New research has highlighted a paradox at the heart of the modern data economy. While artificial intelligence is enhancing the role of data analysts, allowing them to take on more strategic responsibilities, a deep-rooted reliance on spreadsheets continues to pose risks to data quality.
A global study of 1,400 data, IT, and operations analysts across five industries reveals that AI and analytics automation are significantly improving productivity. Seven out of ten analysts report that these tools make them more efficient and effective, enabling them to move beyond routine data processing to more strategic decision-making. However, three quarters of analysts still rely on spreadsheets for data preparation tasks, an approach that remains fraught with inefficiencies and the potential for errors.

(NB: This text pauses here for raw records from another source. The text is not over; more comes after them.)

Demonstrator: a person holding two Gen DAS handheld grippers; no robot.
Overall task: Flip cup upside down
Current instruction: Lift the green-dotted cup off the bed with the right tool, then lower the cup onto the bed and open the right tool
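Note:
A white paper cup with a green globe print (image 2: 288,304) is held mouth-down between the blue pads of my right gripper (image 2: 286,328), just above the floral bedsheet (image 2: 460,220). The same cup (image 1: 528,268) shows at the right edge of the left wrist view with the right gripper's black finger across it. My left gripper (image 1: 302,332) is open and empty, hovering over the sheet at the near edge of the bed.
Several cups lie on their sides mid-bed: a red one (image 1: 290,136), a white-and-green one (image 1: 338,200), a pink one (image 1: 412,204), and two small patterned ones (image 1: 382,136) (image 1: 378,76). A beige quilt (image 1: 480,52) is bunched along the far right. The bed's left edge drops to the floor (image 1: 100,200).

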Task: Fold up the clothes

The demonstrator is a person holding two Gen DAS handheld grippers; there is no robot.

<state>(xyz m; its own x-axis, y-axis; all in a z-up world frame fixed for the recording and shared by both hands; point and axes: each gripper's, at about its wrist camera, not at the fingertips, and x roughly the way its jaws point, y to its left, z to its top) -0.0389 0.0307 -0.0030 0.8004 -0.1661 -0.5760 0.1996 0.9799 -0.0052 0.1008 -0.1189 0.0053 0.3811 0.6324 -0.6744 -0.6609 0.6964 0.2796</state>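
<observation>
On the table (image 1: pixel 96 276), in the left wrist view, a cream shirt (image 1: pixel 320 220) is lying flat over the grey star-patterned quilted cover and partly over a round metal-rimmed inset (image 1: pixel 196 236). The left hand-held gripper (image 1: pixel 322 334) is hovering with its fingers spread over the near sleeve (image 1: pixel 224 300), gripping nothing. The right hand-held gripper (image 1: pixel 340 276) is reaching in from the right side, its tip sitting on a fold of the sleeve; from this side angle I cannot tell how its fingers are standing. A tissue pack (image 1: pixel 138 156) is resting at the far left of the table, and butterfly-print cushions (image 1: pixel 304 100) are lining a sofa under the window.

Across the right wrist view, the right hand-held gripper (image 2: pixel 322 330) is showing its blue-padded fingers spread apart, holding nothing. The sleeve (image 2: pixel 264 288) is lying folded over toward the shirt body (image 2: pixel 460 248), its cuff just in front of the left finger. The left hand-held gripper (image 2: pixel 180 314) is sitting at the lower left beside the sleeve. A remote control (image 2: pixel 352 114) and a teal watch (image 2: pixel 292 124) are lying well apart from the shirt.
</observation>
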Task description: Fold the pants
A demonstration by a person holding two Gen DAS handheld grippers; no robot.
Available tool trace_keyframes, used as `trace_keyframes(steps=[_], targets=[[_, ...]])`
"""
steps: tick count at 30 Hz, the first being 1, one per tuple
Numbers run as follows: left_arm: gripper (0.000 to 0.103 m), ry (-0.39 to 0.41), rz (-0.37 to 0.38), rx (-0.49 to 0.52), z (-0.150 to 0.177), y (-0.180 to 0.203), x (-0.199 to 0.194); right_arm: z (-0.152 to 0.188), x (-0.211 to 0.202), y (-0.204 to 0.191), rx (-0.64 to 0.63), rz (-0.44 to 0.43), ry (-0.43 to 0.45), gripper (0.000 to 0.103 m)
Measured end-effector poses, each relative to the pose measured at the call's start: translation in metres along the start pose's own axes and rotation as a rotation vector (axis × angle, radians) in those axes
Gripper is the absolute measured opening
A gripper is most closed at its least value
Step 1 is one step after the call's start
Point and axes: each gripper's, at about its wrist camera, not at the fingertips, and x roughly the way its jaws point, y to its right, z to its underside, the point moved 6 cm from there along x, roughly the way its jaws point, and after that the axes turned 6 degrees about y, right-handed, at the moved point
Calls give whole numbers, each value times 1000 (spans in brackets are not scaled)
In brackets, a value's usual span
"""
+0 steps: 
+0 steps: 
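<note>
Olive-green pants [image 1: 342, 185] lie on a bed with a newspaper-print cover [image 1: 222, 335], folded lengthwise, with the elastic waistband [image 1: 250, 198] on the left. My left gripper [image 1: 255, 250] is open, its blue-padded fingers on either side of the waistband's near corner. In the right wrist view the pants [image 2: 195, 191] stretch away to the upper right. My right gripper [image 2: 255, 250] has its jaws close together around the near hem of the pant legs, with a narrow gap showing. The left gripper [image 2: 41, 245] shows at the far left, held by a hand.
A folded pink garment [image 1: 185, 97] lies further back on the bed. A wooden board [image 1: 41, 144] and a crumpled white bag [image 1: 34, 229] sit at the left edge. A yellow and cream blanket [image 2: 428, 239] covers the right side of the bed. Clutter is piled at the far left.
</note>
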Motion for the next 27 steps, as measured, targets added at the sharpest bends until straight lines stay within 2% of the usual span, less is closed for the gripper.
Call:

The persistence of spreadsheets in the AI age
Despite AI’s ability to automate complex data workflows, analysts continue to spend substantial time on manual data preparation. The report found that nearly half of respondents devote over six hours a week to cleansing and preparing data, often using spreadsheets. This manual approach introduces risks of inaccuracies, which could have significant consequences for businesses increasingly dependent on AI-driven insights.
Analysts cite data complexity, quality issues, and privacy concerns as key challenges. The study found that 46% struggle with data quality, while 51% say complexity remains a major obstacle. Additionally, 38% report difficulties integrating data from multiple sources, further compounding the risk of flawed analysis.
AI’s influence on strategic decision-making
The increasing role of AI in analytics has elevated the strategic importance of data analysts within organisations. Ninety-four percent of those surveyed state that their role now directly impacts strategic decision-making, with 87% reporting a growing influence over the past year. The work of analysts is credited with driving cost efficiencies, improving business processes, and guiding financial planning, with 86% of respondents confirming their involvement in these areas.
For organisations, the shift presents both an opportunity and a challenge. While AI is unlocking new efficiencies, businesses must ensure that the data underpinning these insights is reliable. The continued reliance on spreadsheets for data preparation raises concerns about whether organisations are investing sufficiently in robust data infrastructure.
Balancing AI adoption with data integrity
The research suggests that businesses need to address fundamental gaps in their data preparation strategies. While 90% of analysts believe AI will support career growth rather than replace their jobs, their ability to harness its potential is contingent on the quality of the data they work with. Poor data management could lead to flawed AI-generated insights, undermining the very efficiencies organisations seek to achieve.
Jay Henderson, Senior Vice President of Product at Alteryx, points to a critical issue: “Leveraging AI as an everyday tool has boosted job satisfaction and reclaimed valuable hours for analysts,” he said. “For organisations, the challenge is to optimise these productivity gains. This involves building a tech stack to manage advanced AI applications effectively. Plans to implement AI across workforces must go hand in hand with providing data workers the tools that consistently validate confidence in AI outputs.”
The findings highlight the need for businesses to re-evaluate their approach to data handling. Investing in automation tools that go beyond spreadsheets and support more sophisticated data preparation techniques could help mitigate risks. Without addressing these issues, organisations may struggle to fully capitalise on the benefits AI promises.
As the role of the data analyst evolves, businesses face a stark choice: continue to rely on outdated manual processes or embrace modern, AI-driven approaches that ensure data integrity. In an era where AI is shaping corporate strategy, the importance of getting the fundamentals right has never been greater.